The “trust fund” does get its revenues from a legislatively fixed share of the surpluses of the government’s Federal Housing Administration or the profits from the government-sponsored enterprises Fannie Mae and Freddie Mac. The latest version — in the housing and GSE oversight bill that cleared the Senate Banking Committee in May — would establish the fund by taking 1.2 basis points of interest from Fannie and Freddie’s loan portfolio — about $500 million a year. – over the 2 year life of the bailout that is 1 billion out of $700 billion in the rescue bill with $625 million going to Acorn and such groups for “housing aid”- after two years, all of the money to Acorn would go to the housing grant for bailing out troubled homeowners through FHA guarantees of modified loans (Richard Shelby in May stated he had reached a “compromise” with committee chairman Chris Dodd on the housing fund such that money from the “trust fund” would be used to fund the bill’s main action of bailing out troubled homeowners through FHA guarantees of modified loans. After two years, all of the money would go to the housing grant. The version of the bill that passed the Senate committee in May “diverted” half of the money intended for the housing trust fund in its first year and 25% in its second year, but after that 100% of the funds go into the housing trust fund).

The trust fund would allow recipients (Acorn and such) to use the money for lobbying and possibly political campaigning only because the prohibitions on using the funds for lobbying and political activity contain virtually no teeth in enforcing these bans. There are no explicit requirements for recipients of the grants to fill out timesheets for housing activity, or restrictions on groups using grant money to pay employees who also happen to do other things — such as lobbying and political campaigning. And there are really no penalties other than being forced to give the money back and being disqualified for a new grant.

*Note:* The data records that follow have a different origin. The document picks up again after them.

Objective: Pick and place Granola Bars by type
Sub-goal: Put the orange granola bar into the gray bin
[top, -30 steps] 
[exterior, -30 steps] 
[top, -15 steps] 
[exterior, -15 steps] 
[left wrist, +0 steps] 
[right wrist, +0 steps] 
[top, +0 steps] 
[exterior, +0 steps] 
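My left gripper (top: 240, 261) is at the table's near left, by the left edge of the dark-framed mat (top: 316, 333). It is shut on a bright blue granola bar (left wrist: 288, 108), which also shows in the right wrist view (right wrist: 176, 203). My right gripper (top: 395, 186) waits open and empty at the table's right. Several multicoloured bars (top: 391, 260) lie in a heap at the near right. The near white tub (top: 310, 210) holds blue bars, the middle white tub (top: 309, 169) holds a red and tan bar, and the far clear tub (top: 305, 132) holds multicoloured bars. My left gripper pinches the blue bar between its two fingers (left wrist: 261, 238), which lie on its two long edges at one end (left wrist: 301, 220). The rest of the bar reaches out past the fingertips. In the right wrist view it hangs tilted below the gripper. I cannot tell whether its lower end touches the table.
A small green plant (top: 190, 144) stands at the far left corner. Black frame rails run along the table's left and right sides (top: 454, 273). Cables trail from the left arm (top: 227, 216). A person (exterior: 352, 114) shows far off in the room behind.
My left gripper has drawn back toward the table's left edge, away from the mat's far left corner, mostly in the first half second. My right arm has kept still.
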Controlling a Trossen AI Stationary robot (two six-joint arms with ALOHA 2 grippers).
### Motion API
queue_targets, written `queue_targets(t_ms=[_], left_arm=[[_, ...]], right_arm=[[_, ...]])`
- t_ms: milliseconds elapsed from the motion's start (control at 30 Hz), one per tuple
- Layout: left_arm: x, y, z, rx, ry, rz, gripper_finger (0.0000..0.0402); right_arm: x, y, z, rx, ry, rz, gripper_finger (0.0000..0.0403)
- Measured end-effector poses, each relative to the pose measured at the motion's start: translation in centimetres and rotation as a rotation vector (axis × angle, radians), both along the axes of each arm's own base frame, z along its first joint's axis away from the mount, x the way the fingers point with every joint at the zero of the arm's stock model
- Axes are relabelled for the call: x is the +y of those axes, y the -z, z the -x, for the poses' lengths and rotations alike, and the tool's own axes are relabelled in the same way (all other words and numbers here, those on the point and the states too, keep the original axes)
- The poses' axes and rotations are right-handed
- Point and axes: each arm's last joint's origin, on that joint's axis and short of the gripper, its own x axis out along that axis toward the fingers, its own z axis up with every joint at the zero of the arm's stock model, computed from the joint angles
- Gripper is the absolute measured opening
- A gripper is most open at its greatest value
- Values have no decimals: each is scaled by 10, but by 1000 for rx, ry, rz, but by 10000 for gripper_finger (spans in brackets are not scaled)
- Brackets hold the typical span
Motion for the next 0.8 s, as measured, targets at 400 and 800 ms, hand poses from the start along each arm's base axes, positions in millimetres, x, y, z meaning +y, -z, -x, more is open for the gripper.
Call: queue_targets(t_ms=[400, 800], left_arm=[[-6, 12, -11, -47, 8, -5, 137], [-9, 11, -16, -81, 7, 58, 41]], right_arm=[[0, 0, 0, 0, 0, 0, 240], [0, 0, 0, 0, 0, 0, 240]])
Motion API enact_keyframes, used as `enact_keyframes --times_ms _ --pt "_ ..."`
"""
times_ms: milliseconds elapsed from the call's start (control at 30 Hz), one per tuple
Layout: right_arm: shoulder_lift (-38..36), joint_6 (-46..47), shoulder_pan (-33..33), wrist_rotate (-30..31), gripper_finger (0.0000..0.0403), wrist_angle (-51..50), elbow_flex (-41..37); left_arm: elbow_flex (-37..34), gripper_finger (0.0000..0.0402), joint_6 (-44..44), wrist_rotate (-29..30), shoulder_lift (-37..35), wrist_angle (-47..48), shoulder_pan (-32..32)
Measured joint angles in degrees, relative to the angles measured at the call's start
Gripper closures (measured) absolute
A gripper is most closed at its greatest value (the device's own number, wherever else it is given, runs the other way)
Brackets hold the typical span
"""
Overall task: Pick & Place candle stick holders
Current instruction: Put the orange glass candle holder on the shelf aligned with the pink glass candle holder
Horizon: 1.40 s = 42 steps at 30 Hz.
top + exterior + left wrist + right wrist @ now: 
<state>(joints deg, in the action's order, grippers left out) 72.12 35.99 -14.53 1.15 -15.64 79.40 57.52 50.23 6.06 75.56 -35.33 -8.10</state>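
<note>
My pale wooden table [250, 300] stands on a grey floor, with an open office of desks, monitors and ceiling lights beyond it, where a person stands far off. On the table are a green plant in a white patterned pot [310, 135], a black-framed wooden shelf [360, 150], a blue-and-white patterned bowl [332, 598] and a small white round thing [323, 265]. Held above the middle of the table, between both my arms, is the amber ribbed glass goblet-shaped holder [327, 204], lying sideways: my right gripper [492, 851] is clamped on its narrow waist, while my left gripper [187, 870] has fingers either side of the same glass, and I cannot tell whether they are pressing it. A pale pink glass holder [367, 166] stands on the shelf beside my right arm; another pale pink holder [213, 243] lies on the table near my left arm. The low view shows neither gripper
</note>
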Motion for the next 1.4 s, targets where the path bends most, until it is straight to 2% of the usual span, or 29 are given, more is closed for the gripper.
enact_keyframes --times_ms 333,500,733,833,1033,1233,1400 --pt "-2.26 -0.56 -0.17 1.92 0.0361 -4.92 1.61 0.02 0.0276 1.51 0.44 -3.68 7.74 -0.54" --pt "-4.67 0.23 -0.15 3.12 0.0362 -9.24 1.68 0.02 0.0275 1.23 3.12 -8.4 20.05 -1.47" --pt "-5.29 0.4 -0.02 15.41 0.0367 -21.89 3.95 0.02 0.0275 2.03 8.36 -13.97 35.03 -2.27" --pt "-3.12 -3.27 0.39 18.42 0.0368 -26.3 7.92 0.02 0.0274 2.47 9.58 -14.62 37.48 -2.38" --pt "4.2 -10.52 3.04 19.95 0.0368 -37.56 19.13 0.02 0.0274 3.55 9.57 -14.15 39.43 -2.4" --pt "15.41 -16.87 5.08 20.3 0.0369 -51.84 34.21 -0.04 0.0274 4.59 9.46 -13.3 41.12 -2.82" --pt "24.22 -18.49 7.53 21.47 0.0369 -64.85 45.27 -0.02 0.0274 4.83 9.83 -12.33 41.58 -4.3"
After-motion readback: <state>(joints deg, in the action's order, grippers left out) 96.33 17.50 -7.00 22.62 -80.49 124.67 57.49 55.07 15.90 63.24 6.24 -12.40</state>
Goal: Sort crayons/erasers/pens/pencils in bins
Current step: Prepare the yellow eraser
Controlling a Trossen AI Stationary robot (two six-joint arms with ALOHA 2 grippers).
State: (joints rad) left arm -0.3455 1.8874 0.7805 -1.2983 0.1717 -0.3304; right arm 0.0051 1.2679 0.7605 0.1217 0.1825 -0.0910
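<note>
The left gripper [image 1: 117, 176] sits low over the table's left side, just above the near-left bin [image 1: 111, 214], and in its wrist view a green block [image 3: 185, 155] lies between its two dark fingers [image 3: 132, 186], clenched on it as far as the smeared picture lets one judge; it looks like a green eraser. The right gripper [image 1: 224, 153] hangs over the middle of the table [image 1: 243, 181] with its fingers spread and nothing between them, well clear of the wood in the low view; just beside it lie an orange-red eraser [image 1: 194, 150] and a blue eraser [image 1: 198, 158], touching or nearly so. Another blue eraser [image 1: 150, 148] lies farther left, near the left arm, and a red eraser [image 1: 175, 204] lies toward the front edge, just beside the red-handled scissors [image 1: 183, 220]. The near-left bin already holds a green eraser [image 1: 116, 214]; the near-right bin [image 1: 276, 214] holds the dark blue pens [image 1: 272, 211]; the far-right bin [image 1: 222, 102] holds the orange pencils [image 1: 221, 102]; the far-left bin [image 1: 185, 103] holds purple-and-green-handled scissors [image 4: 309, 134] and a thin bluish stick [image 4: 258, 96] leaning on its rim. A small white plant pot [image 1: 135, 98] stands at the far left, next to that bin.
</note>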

It is true that ACORN histrory includes election fraud and misuse of federal funds with several ACORN workers indicted and/or convicted of voter registration fraud with phony signatures, and with Acorn sanctioned specifically for misuse of federal housing funds. In 1994, the ACORN Housing Corporation (AHC) received a grant from the newly created Americorps to assist low-income families at finding housing. In applying for the grant, the AHC claimed its activities were completley separate from ACORN – only to find out one year later via the Americorps Inspector General that “AHC used Americorps grant funds to benefit ACORN either directly or indirectly” with several instances of cost-shifting from ACORN’s lobbying group to the housing entity, and also found several instances of steering recipients of housing counseling into ACORN memberships.